At age 34, though, his life abruptly pivoted. He was giving a talk at a neurology conference toward the end of his PhD program. Looking out at the audience, he realized this wasn’t what he wanted to do with his life.
Back at Oxford he learned the Vietnam research program was in need of a director. Off he went.
The intersection of neurology and infectious diseases is a more natural one than you might think, Farrar insisted, noting many of the infectious diseases the hospital was treating had neurological symptoms.
One of his mentors in medical school had taught him that where two specialties intersect can be a fruitful learning space. Farrar found that to be true in Vietnam.
He was there when Vietnam got its first cases of the disease that became known as SARS; a colleague, the WHO’s Dr. Carlo Urbani, alerted the world that a new disease was responsible for the wave of severe pneumonias that spread from China. Urbani lost his life to SARS.
Nine months later, several young children in Vietnam became sick and died after burying a pet chicken. Everyone thought it was the return of SARS. Instead, it was the highly virulent H5N1 bird flu, which over the next few years decimated poultry flocks and killed several hundred people in Southeast Asia.
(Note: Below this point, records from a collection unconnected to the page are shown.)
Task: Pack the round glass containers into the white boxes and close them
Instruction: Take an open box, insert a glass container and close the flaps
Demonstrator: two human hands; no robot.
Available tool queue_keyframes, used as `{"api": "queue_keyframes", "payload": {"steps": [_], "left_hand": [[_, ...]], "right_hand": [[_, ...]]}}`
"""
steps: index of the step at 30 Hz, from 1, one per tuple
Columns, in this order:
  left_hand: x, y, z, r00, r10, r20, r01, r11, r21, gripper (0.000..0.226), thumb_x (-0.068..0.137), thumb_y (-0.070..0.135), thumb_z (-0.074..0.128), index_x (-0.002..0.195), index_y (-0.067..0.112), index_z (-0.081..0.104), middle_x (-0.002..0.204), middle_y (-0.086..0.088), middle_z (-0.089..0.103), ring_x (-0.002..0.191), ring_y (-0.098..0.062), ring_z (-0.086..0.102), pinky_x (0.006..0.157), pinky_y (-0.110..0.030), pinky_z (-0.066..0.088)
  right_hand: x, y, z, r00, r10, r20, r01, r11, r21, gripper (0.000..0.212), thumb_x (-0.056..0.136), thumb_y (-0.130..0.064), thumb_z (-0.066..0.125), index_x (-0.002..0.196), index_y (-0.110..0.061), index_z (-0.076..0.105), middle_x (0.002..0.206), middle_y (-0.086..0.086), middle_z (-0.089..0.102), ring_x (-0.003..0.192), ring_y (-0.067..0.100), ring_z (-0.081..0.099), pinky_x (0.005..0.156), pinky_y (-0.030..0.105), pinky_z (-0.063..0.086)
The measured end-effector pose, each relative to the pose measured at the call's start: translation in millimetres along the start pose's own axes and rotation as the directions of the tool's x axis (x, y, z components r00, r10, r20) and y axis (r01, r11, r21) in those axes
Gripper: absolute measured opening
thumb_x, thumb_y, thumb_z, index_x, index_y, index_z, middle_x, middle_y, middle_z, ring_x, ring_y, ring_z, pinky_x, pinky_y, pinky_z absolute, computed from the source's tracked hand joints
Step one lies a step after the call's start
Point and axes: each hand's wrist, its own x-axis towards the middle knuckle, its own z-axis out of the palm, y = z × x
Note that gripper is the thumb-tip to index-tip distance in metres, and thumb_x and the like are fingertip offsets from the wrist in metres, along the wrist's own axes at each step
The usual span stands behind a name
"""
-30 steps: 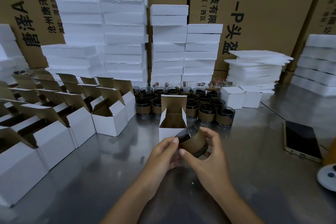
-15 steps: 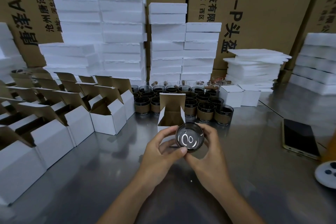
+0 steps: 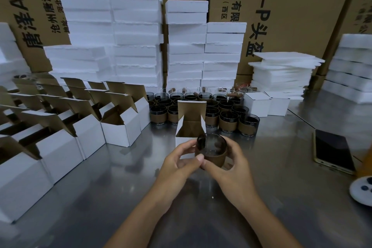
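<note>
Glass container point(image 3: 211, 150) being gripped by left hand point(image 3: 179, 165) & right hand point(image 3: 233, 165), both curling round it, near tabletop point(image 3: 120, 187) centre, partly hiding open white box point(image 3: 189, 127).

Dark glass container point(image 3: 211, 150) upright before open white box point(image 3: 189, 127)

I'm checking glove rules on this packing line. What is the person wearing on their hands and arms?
Nothing that shows. The left hand and right hand are bare, with no gloves. The forearms are uncovered down to the picture's lower edge, so no sleeve is in view. No ring, watch or wristband is visible.
</note>
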Motion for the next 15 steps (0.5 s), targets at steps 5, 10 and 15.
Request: {"api": "queue_keyframes", "payload": {"steps": [5,10,15], "left_hand": [[1.6,-0.8,-0.2,0.998,-0.058,0.004,0.058,0.998,-0.019,0.029,0.090,0.023,0.057,0.115,0.036,0.065,0.108,0.006,0.067,0.094,-0.007,0.065,0.083,-0.025,0.053],[1.1,-1.3,0.6,0.997,-0.062,0.043,0.061,0.998,0.027,0.028,0.090,0.023,0.058,0.112,0.039,0.065,0.098,-0.001,0.067,0.085,-0.012,0.066,0.077,-0.023,0.050],[0.0,-0.9,3.2,0.994,-0.082,0.072,0.078,0.995,0.058,0.040,0.079,0.045,0.062,0.118,0.037,0.059,0.101,-0.011,0.065,0.090,-0.019,0.066,0.085,-0.034,0.052]], "right_hand": [[5.0,-0.6,-3.9,0.984,0.180,0.006,-0.180,0.976,0.122,0.035,0.073,-0.029,0.076,0.106,-0.023,0.065,0.095,-0.007,0.073,0.093,0.008,0.067,0.071,0.014,0.051],[5.0,-6.4,-3.5,0.935,0.350,0.051,-0.353,0.914,0.202,0.067,0.052,-0.066,0.063,0.100,-0.018,0.067,0.095,0.002,0.073,0.090,0.014,0.069,0.079,0.032,0.052],[8.3,-9.0,-4.5,0.875,0.466,0.129,-0.484,0.851,0.206,0.060,0.061,-0.063,0.060,0.098,-0.016,0.069,0.088,0.005,0.074,0.086,0.016,0.071,0.080,0.032,0.055]]}}
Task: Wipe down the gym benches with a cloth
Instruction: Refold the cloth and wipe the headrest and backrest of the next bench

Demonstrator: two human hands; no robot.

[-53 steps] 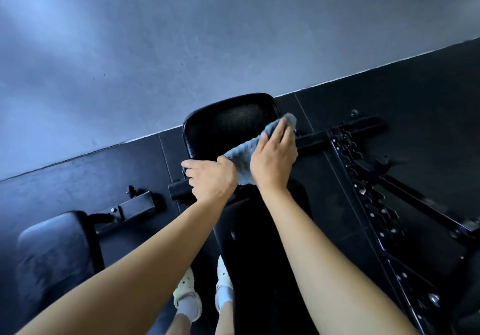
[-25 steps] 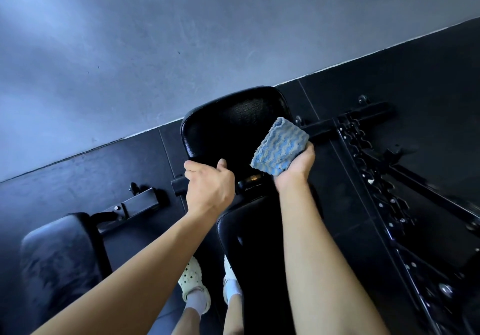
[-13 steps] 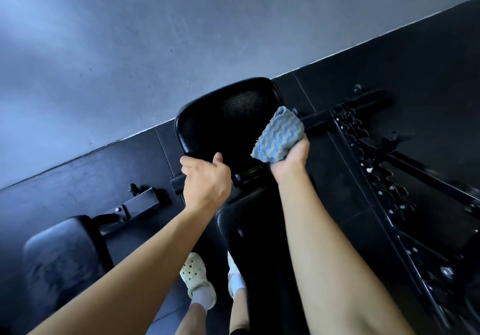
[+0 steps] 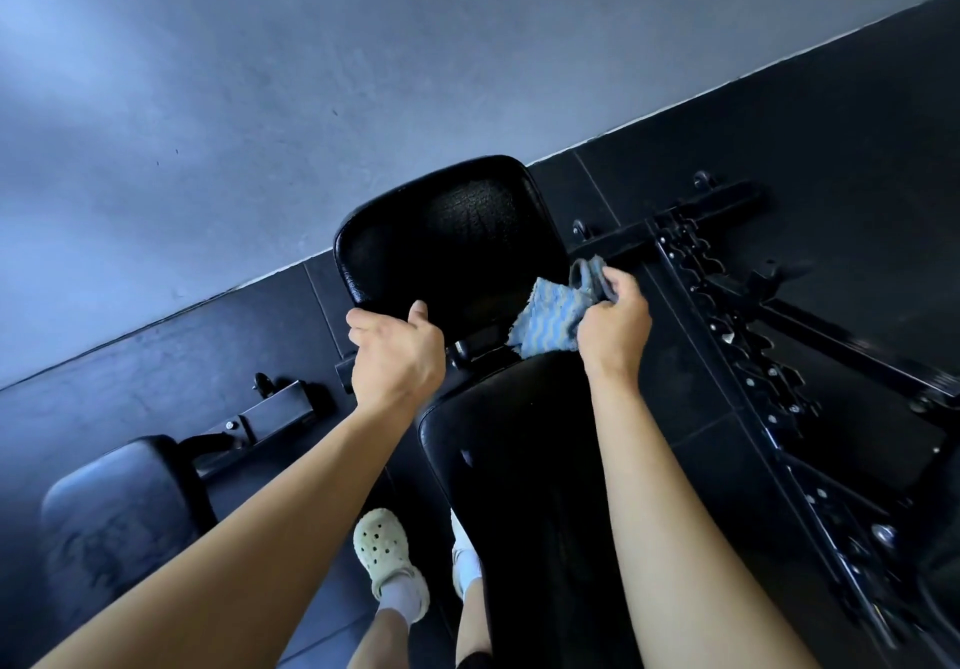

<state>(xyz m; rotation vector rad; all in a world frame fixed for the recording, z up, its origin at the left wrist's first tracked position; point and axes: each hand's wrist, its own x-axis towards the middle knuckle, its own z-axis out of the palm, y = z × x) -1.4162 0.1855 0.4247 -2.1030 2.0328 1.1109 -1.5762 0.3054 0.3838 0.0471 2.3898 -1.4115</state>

Containment efforts focused on culling infected flocks, which taught Farrar a lesson that still resonates: Outbreaks aren’t just about the devastation a disease can do to a person, but the damage response measures can inflict.
Compensation paid to farmers who were having their chickens seized was a fraction of the value of the birds. Infected poultry was moved and sold, spreading the deadly virus.
Unintended consequences are a fixture of epidemic responses, Farrar said, arguing that focusing on the broader picture is critical.
“We risk making interventions in one sphere without considering the consequences for the other sphere,” he said. “And as a result, you’ll get it wrong.”
In his role at the head of the Wellcome Trust, Farrar wants the charity — which, under his predecessor, devoted 25 percent of its grant funding to international research — to be even more global.
He is also keen on partnerships and good at forging them.
Dr. Frederick Hayden, a virologist at the University of Virginia, has worked for a decade with Farrar, dating back to the mid-2000s when they developed a research network in Southeast Asia to study influenza.
Later, when Hayden wanted to set up something with broader reach — the International Severe Acute Respiratory and Emerging Infection Consortium — Farrar was one of the first people he approached. “He’s a natural leader,” said Hayden. “But he also has that rare ability to step back and let other people take the lead when necessary — and also take the credit.”